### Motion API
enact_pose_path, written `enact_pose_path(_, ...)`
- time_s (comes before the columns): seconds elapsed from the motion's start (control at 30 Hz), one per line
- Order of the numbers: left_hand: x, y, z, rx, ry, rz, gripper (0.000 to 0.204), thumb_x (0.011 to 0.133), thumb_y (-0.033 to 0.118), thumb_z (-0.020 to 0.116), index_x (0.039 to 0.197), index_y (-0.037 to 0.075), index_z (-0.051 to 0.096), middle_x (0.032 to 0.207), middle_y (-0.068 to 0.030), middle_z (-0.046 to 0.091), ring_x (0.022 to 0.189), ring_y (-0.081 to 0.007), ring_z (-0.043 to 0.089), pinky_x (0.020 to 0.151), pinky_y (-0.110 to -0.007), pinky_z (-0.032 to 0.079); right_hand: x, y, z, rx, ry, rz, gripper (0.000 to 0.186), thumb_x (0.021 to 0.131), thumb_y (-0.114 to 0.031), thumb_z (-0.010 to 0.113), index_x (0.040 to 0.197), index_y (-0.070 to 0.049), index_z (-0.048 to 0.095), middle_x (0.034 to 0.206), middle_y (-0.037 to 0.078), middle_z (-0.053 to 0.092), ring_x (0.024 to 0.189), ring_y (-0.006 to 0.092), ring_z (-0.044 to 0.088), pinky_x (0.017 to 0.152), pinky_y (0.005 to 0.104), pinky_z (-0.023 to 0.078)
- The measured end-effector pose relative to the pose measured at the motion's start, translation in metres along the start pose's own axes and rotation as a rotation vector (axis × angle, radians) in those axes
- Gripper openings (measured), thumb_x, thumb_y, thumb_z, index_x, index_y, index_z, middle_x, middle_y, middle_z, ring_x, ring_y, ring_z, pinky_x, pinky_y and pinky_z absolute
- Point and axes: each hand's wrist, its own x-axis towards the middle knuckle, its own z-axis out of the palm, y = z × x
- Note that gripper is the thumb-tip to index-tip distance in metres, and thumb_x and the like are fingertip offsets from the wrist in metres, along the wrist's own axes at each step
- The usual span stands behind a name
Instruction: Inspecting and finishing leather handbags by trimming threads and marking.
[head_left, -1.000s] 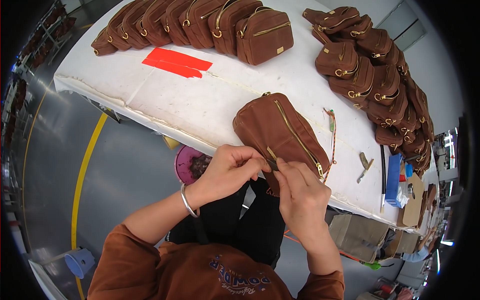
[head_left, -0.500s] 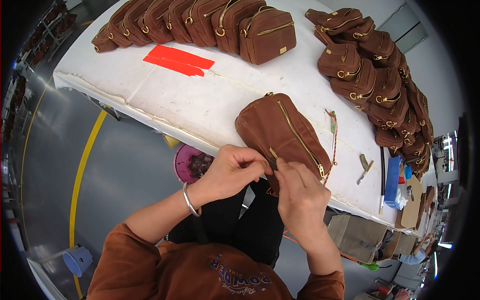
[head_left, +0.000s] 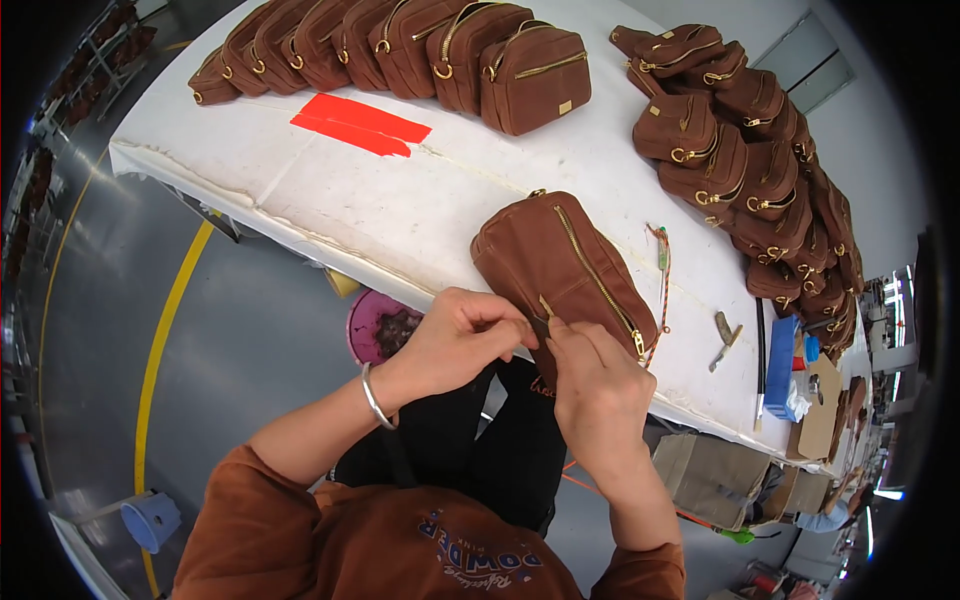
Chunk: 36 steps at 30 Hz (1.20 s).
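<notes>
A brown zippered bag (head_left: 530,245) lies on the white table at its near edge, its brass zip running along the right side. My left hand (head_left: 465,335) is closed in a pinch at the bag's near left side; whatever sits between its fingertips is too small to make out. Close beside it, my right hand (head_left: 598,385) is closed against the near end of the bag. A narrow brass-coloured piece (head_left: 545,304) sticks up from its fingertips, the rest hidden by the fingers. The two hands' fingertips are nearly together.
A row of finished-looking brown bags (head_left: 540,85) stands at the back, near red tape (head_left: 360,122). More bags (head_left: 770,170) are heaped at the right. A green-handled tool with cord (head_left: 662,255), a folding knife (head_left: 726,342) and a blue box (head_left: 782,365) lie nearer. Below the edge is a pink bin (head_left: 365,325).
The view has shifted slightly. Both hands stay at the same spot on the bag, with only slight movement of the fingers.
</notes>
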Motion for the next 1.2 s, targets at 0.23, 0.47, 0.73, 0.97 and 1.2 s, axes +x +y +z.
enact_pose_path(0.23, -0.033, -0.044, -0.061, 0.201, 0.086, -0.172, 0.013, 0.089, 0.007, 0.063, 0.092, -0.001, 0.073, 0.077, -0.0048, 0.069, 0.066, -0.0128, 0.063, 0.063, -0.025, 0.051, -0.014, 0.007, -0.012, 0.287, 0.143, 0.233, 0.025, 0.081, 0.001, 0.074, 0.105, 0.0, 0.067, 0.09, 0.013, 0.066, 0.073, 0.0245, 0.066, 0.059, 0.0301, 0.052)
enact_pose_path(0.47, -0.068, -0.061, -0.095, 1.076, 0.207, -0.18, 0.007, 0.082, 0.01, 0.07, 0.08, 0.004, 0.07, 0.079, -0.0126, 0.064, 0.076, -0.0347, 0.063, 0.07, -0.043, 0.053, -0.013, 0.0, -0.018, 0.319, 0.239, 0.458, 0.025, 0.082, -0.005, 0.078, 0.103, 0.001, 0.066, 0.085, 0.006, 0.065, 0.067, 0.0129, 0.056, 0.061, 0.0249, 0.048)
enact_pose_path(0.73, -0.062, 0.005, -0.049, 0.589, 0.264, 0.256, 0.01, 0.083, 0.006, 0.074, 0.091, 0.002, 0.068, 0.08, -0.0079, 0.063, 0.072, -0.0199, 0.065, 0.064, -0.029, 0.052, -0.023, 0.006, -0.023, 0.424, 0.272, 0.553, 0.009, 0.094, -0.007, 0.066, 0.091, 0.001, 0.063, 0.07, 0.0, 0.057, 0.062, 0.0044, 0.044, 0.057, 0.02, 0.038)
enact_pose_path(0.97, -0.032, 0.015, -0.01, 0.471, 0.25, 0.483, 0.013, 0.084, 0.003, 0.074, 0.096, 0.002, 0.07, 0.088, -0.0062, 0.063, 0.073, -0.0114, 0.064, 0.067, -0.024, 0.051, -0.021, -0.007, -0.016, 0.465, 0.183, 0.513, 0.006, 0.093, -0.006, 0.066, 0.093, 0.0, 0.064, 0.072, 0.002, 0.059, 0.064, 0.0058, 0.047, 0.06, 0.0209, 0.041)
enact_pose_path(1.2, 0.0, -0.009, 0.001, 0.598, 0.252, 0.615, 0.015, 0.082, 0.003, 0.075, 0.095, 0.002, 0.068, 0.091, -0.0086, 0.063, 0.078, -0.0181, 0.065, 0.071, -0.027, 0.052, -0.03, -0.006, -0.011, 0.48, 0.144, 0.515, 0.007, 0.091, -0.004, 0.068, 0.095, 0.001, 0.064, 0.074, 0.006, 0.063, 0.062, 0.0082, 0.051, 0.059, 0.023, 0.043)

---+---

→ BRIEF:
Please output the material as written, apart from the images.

→ SOLUTION TO THIS PROBLEM:
### Motion API
enact_pose_path, written `enact_pose_path(_, ...)`
- time_s (comes before the columns): seconds elapsed from the motion's start (control at 30 Hz), one per line
- Order of the numbers: left_hand: x, y, z, rx, ry, rz, gripper (0.000 to 0.204), thumb_x (0.011 to 0.133), thumb_y (-0.033 to 0.118), thumb_z (-0.020 to 0.116), index_x (0.039 to 0.197), index_y (-0.037 to 0.075), index_z (-0.051 to 0.096), middle_x (0.032 to 0.207), middle_y (-0.068 to 0.030), middle_z (-0.046 to 0.091), ring_x (0.022 to 0.189), ring_y (-0.081 to 0.007), ring_z (-0.043 to 0.089), pinky_x (0.020 to 0.151), pinky_y (-0.110 to -0.007), pinky_z (-0.032 to 0.079); right_hand: x, y, z, rx, ry, rz, gripper (0.000 to 0.186), thumb_x (0.021 to 0.131), thumb_y (-0.114 to 0.031), thumb_z (-0.010 to 0.113), index_x (0.040 to 0.197), index_y (-0.070 to 0.049), index_z (-0.048 to 0.095), middle_x (0.034 to 0.206), middle_y (-0.037 to 0.078), middle_z (-0.053 to 0.092), ring_x (0.024 to 0.189), ring_y (-0.006 to 0.092), ring_z (-0.044 to 0.088), pinky_x (0.017 to 0.152), pinky_y (0.005 to 0.104), pinky_z (-0.023 to 0.078)
- The measured end-effector pose relative to the pose measured at the motion's start, translation in metres along the start pose's own axes and rotation as a rotation vector (axis × angle, radians) in those axes
- Gripper openings (measured), thumb_x, thumb_y, thumb_z, index_x, index_y, index_z, middle_x, middle_y, middle_z, ring_x, ring_y, ring_z, pinky_x, pinky_y and pinky_z absolute
- Point and axes: each hand's wrist, its own x-axis towards the middle knuckle, its own z-axis out of the palm, y = z × x
- Note that gripper is the thumb-tip to index-tip distance in metres, and thumb_x and the like are fingertip offsets from the wrist in metres, along the wrist's own axes at each step
- The usual span stands behind a name
Instruction: Inspecting and finishing leather handbags by trimming threads and marking.
[head_left, -1.000s] 
[head_left, -0.500s] 
[head_left, +0.000s] 
Chunk: 36 steps at 30 Hz (1.20 s).
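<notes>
A brown zippered bag (head_left: 530,245) lies on the white table at its near edge, its brass zip running along the right side. My left hand (head_left: 465,335) is closed in a pinch at the bag's near left side; whatever sits between its fingertips is too small to make out. Close beside it, my right hand (head_left: 598,385) is closed against the near end of the bag. A narrow brass-coloured piece (head_left: 545,304) sticks up from its fingertips, the rest hidden by the fingers. The two hands' fingertips are nearly together.
A row of finished-looking brown bags (head_left: 540,85) stands at the back, near red tape (head_left: 360,122). More bags (head_left: 770,170) are heaped at the right. A green-handled tool with cord (head_left: 662,255), a folding knife (head_left: 726,342) and a blue box (head_left: 782,365) lie nearer. Below the edge is a pink bin (head_left: 365,325).
The view has shifted slightly. Both hands stay at the same spot on the bag, with only slight movement of the fingers.
</notes>
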Motion for the next 1.2 s, targets at 0.23, 0.47, 0.73, 0.97 and 1.2 s, axes +x +y +z.
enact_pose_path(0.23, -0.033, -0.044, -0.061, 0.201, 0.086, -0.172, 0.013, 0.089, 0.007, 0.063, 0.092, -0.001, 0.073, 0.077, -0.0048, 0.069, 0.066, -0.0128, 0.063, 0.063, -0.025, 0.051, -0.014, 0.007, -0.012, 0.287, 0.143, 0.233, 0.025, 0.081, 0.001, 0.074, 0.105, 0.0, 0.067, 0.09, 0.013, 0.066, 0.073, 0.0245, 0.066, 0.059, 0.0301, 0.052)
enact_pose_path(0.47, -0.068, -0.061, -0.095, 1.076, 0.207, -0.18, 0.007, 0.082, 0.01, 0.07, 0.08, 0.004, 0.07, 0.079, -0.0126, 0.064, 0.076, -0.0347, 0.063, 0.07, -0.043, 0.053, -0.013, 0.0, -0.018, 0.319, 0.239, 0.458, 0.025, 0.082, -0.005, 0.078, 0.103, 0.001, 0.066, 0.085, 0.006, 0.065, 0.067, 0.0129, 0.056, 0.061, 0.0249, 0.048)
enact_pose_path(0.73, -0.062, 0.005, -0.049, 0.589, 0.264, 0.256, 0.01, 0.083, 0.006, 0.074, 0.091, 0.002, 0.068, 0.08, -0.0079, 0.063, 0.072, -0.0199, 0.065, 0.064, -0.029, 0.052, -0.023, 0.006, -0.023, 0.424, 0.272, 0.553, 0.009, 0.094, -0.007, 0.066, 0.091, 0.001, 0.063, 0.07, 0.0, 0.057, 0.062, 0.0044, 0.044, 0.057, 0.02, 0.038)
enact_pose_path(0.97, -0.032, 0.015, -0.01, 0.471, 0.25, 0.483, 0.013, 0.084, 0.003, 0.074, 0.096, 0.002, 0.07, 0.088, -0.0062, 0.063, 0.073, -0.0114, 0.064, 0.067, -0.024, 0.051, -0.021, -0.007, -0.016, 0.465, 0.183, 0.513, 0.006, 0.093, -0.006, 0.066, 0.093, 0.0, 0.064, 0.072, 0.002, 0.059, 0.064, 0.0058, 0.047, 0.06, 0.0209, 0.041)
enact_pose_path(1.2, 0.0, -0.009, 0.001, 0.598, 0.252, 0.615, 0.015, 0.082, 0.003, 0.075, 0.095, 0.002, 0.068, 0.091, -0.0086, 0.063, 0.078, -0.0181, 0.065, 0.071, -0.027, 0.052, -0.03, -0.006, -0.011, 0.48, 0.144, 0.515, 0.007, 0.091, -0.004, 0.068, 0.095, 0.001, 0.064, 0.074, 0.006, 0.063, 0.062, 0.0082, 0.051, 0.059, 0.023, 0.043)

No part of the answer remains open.